I will check out the libraries you mentioned for javascript- scriptaculous, dojo, and prototype are the only ones I have ever used before, and none to any great extent--so I thank you for the tips! I don't have time to reinvent the wheel, and I didn't know until now that Flex was open source. This is good news to me, because I remember when Flex 1.0 came out- it was $10000 per processor for the server software (which I guess is gone now... compiles to swf, right?), but it always looked like cool technology.

Yea MVC (and a good number of the canonical design patters (gamma, et al)) can be daunting. I work for a company writing bank software, which is an incredibly frustrating/challenging domain (but I guess most are). Mostly we just move massive amounts of data, so I am very sheltered for better, for worse from cool UI stuff. Most of my expertise is java, .net, and database technology (at least mssql, oracle, and mysql...if I ever have to touch DB/2 again Ill kill myself.).
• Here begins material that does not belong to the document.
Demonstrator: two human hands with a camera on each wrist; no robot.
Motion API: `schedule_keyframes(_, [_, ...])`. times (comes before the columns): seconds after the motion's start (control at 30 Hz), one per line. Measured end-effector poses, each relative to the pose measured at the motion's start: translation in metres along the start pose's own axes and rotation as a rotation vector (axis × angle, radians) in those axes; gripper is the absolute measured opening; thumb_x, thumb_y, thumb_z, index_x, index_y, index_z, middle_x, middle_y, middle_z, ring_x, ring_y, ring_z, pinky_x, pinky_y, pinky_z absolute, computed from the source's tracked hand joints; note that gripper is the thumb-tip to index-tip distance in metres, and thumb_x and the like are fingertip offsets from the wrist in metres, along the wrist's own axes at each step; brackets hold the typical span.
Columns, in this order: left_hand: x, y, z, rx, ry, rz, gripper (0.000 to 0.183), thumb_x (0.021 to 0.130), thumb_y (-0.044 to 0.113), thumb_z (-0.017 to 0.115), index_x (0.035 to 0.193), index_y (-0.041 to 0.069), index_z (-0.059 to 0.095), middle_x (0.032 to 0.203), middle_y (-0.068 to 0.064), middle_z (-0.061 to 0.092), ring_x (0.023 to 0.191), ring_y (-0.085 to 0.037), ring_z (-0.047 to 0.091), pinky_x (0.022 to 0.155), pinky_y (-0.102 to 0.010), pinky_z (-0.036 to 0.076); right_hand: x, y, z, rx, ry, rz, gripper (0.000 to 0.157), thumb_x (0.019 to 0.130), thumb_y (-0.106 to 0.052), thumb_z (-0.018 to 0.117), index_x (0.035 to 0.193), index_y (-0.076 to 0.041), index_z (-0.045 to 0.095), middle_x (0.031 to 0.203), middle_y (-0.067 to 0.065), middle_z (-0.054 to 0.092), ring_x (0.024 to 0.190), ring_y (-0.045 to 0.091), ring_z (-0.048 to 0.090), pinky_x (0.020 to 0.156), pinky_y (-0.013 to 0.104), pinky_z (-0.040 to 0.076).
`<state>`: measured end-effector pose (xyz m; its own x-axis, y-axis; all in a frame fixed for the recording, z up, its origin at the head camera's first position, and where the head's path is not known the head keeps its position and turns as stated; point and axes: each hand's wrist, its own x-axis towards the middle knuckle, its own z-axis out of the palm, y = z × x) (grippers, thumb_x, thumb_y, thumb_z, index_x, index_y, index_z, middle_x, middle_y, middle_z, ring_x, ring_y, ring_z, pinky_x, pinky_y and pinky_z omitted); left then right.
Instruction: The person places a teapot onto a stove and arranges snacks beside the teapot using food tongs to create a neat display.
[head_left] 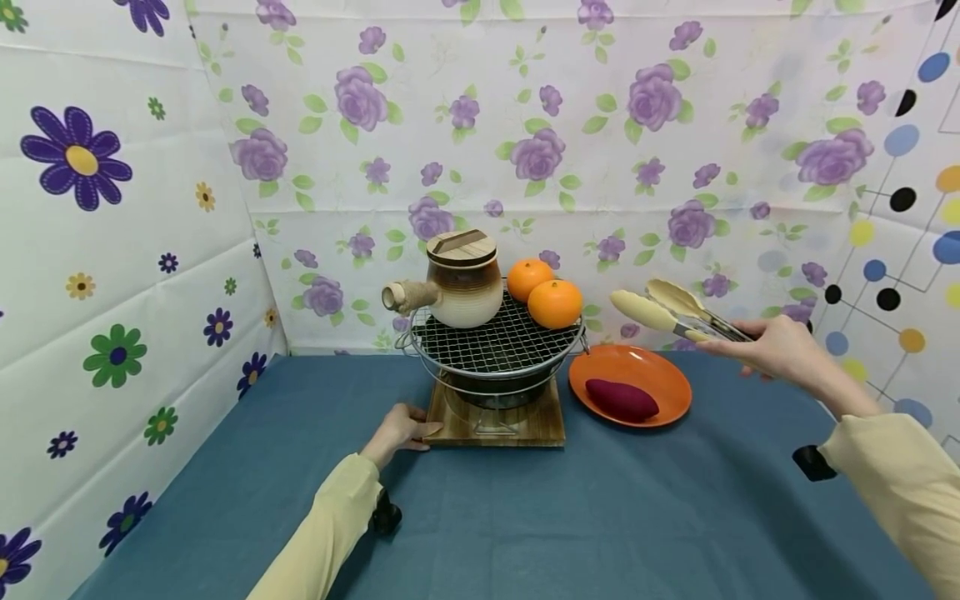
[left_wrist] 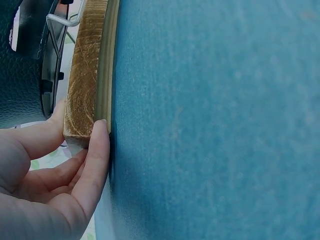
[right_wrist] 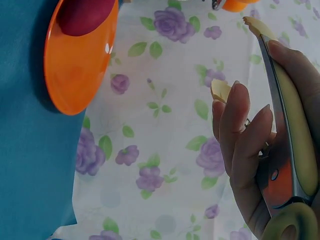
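Note:
My left hand (head_left: 399, 429) grips the front left corner of a wooden board (head_left: 540, 429), thumb on top and fingers against its edge in the left wrist view. A round grill stove (head_left: 502, 387) with a wire mesh rack (head_left: 491, 350) stands on that board. Raised at the right, my right hand (head_left: 780, 350) holds a pair of tongs (head_left: 693, 318) with cream tips, which point left and stand apart with nothing between them. Below and left of them, a purple sweet potato (head_left: 621, 400) lies on an orange plate (head_left: 671, 387).
On the rack sit a brown and cream teapot (head_left: 468, 296) with a wooden lid and a rope-wrapped side handle, and two oranges (head_left: 555, 304). A blue cloth (head_left: 480, 517) covers the table. Flowered sheets (head_left: 450, 125) hang behind and at the left.

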<state>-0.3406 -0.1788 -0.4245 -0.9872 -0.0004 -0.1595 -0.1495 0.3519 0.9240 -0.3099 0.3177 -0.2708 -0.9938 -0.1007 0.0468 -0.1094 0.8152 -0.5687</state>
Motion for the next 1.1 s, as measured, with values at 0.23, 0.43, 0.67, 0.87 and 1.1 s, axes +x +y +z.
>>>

Take care, and I hope all goes well with your family.

Crash said...

Flex Builder has a 30 day trial and, yes, flex does compile into swf. You write the apps in MXML and AS3 (MXML actually translates to AS3 and you can throw in AS3 wherever you want because of this). Flex is fairly robust and because of this it may take longer to load than just writing it in Flash so you'll just have to weigh that with the use of this project. If it's just to show on occasion, go for it. If it's actually going to be used on the web then I'd suggest writing it in Flash rather than Flex.

I played with Java but I hated it. As it turns out, it may have been due to a shitty compiler. A friend of mine has none of the problems I had where apps would sometimes compile and sometimes they wouldn't. That reminds me of Visual Studio back in high school. Sometimes it would compile my C++ programs, sometimes it wouldn't. It was so buggy that simply copying the contents of the file into a new project would cause it to compile correctly. I played with C# as well. Java and C# are quite similar but I never went too in-depth. I'm partial to web languages tho. In particular I like mixing PHP (SQL if necessary), JS, and Flash (of course HTML as well) to make the back end and front end do things they couldn't do on their own.

Also thanks for your concern :)

Aek said...

The idea of death disturbs me. I've laid at night imagining not existing - not breathing, not thinking, not eating - it's a scary thought. I try not to dwell on it.

But seeing as I'm entering the health profession, I'll have to learn to deal with it sooner than later.

Life, on the other hand, is rather amazing and even more amazing to learn about. :D

I hope your grandmother will be alright.